Records shown below:
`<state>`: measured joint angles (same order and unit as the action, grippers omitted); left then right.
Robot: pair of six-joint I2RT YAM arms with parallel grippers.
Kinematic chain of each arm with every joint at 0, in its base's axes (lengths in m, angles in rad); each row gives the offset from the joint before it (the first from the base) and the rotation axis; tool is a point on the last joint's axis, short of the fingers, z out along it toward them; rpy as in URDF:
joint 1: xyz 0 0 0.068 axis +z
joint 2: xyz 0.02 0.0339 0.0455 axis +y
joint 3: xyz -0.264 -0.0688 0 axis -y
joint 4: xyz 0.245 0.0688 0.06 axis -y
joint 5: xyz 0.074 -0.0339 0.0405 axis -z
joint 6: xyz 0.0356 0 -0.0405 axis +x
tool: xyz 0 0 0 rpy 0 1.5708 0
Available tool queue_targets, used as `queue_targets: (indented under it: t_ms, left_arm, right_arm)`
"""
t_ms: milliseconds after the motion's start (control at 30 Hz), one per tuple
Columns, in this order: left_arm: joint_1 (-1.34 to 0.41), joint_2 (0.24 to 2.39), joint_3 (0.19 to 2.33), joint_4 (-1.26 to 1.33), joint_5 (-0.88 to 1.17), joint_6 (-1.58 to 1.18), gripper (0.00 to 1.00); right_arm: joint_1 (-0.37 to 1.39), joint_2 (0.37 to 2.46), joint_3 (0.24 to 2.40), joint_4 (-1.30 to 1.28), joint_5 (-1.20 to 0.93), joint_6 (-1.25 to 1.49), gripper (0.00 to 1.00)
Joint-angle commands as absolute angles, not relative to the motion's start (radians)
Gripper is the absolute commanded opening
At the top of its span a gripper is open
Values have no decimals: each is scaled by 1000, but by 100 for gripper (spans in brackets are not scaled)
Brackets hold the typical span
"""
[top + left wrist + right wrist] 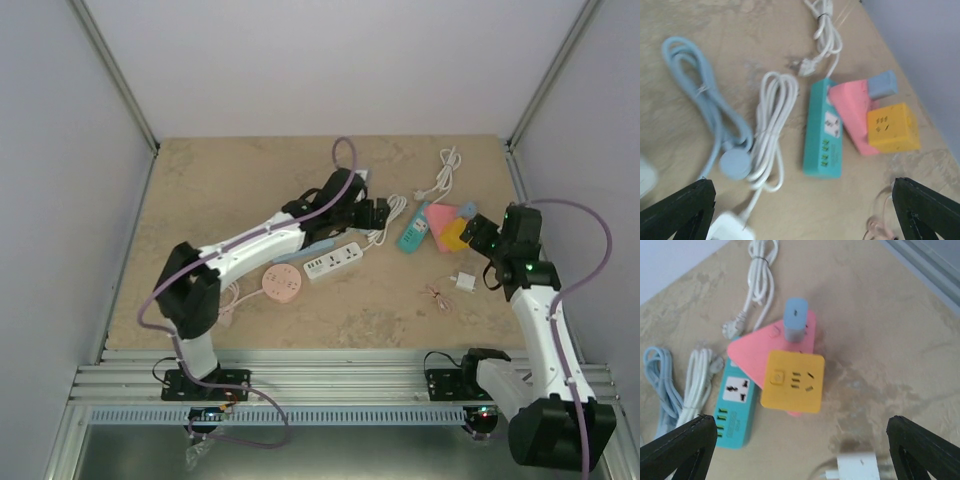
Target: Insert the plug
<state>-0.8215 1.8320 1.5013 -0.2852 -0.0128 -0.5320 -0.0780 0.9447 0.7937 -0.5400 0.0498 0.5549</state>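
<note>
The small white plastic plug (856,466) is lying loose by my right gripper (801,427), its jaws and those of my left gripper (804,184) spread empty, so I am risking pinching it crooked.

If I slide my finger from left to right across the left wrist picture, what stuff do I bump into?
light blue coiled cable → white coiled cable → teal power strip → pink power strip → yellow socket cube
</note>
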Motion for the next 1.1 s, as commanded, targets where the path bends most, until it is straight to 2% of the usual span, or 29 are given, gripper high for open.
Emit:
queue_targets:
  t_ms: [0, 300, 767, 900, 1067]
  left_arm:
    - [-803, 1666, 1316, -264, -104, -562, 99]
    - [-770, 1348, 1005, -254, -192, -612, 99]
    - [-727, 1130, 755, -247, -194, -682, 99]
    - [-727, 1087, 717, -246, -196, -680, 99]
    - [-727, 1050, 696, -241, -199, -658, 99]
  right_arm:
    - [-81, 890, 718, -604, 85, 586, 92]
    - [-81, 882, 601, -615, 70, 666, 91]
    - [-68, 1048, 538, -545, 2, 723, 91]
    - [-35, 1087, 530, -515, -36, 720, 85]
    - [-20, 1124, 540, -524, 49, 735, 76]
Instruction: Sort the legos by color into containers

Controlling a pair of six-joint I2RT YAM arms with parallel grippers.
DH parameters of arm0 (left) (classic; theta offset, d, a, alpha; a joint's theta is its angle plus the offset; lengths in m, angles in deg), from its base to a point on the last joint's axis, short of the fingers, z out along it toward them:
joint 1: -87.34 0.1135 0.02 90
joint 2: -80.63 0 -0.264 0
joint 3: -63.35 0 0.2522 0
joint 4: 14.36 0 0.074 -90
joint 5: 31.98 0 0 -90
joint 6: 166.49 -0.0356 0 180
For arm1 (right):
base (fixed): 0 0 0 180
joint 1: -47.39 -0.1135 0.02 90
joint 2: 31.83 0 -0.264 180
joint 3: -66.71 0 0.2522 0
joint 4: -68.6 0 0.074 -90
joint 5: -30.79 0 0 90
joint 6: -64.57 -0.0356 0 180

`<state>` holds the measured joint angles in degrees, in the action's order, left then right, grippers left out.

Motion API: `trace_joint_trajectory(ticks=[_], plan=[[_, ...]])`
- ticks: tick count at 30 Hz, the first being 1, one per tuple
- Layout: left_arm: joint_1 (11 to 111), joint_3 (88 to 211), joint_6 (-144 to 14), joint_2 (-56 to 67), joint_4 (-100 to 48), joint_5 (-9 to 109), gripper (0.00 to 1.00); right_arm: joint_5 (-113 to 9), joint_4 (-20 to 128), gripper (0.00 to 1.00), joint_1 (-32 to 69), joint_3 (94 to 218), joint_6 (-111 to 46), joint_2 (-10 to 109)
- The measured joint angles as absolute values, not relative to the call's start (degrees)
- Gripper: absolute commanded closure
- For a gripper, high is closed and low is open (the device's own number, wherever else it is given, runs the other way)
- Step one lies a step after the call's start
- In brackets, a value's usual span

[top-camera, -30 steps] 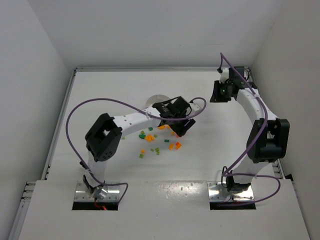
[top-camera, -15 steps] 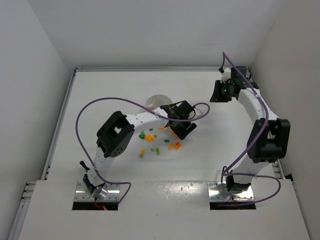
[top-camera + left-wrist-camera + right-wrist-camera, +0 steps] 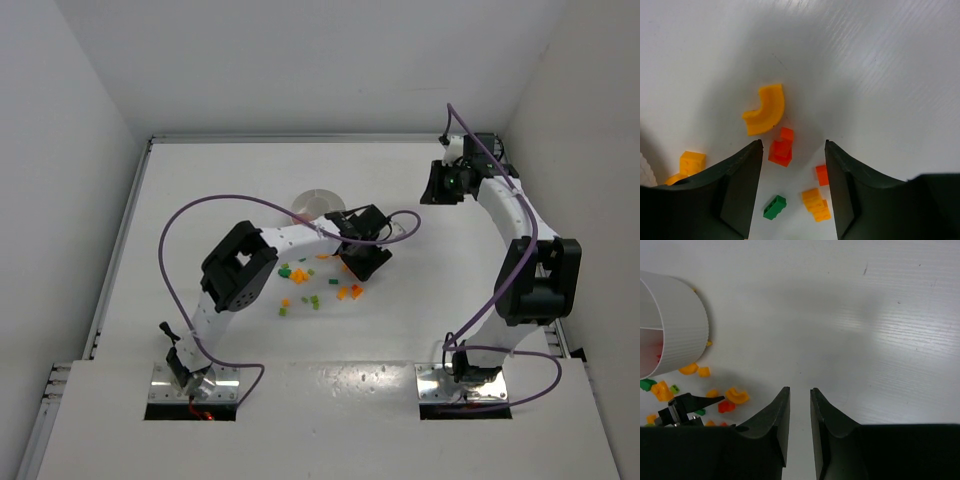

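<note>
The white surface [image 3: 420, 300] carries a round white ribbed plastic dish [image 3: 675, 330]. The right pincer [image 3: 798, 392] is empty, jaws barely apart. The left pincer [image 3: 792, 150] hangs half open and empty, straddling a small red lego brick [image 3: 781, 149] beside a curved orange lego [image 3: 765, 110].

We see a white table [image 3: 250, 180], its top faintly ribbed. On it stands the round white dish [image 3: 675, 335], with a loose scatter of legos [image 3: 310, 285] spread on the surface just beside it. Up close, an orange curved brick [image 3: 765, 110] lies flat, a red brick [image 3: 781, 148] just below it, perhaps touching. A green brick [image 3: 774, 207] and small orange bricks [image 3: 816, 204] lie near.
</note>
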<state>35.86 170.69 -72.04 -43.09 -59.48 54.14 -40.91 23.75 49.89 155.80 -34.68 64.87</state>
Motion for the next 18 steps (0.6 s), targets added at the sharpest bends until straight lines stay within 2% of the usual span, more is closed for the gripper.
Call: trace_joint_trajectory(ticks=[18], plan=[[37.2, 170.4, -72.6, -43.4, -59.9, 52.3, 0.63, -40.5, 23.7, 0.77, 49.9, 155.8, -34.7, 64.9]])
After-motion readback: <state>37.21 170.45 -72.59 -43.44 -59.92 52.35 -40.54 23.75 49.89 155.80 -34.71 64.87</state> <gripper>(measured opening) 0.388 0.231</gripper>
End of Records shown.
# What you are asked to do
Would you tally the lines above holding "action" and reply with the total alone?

# Answer for this exercise
2